- _COLLECTED DATA_
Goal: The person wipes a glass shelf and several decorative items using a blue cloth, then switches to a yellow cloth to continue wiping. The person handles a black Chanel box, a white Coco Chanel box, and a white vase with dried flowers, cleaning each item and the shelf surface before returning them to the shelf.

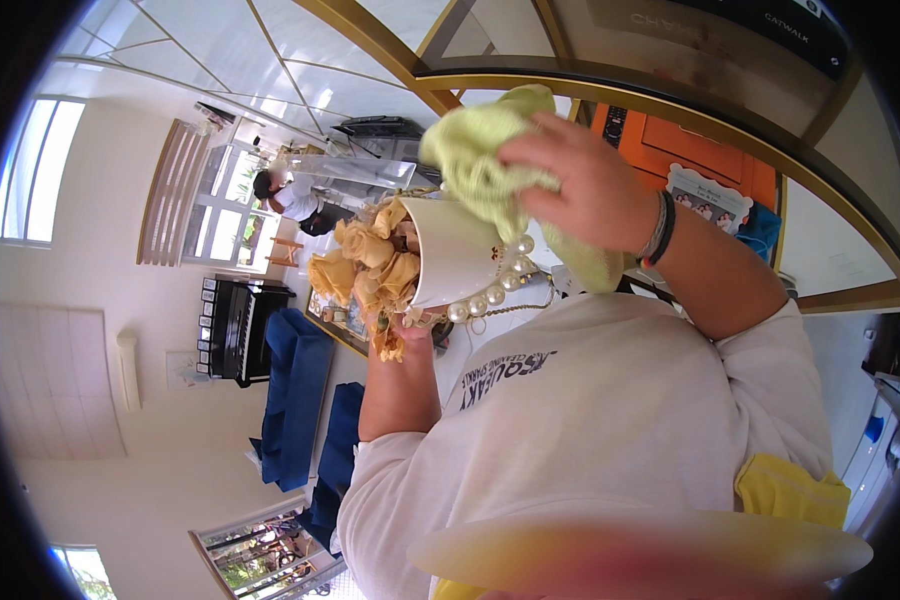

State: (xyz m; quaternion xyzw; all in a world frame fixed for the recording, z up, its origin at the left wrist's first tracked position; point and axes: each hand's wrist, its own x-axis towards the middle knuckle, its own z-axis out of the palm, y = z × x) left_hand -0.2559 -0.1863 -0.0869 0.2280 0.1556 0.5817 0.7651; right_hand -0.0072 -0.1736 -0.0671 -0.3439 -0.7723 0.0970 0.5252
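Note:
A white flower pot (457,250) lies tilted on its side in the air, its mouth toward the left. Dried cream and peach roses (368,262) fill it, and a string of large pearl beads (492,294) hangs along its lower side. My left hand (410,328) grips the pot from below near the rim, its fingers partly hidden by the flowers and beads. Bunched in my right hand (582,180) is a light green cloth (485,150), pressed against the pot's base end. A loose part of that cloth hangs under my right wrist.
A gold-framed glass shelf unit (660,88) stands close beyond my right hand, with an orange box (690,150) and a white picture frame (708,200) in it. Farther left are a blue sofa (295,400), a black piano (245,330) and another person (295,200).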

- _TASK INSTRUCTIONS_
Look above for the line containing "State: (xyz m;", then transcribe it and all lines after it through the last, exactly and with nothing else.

- _WRITTEN SOLUTION_
State: (xyz m; quaternion xyzw; all in a world frame fixed for the recording, z up, its origin at the left wrist's first tracked position; point and axes: each hand's wrist, its own x-axis towards the middle knuckle, its own z-axis out of the palm, y = z × x) left_hand -0.2559 -0.1863 -0.0869 0.2280 0.1556 0.5817 0.7651; right_hand -0.0072 -0.1736 -0.0671 -0.3439 -0.7723 0.0970 0.5252
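Note:
A white flower pot (457,250) lies tilted on its side in the air, its mouth toward the left. Dried cream and peach roses (368,262) fill it, and a string of large pearl beads (492,294) hangs along its lower side. My left hand (410,328) grips the pot from below near the rim, its fingers partly hidden by the flowers and beads. Bunched in my right hand (582,180) is a light green cloth (485,150), pressed against the pot's base end. A loose part of that cloth hangs under my right wrist.
A gold-framed glass shelf unit (660,88) stands close beyond my right hand, with an orange box (690,150) and a white picture frame (708,200) in it. Farther left are a blue sofa (295,400), a black piano (245,330) and another person (295,200).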

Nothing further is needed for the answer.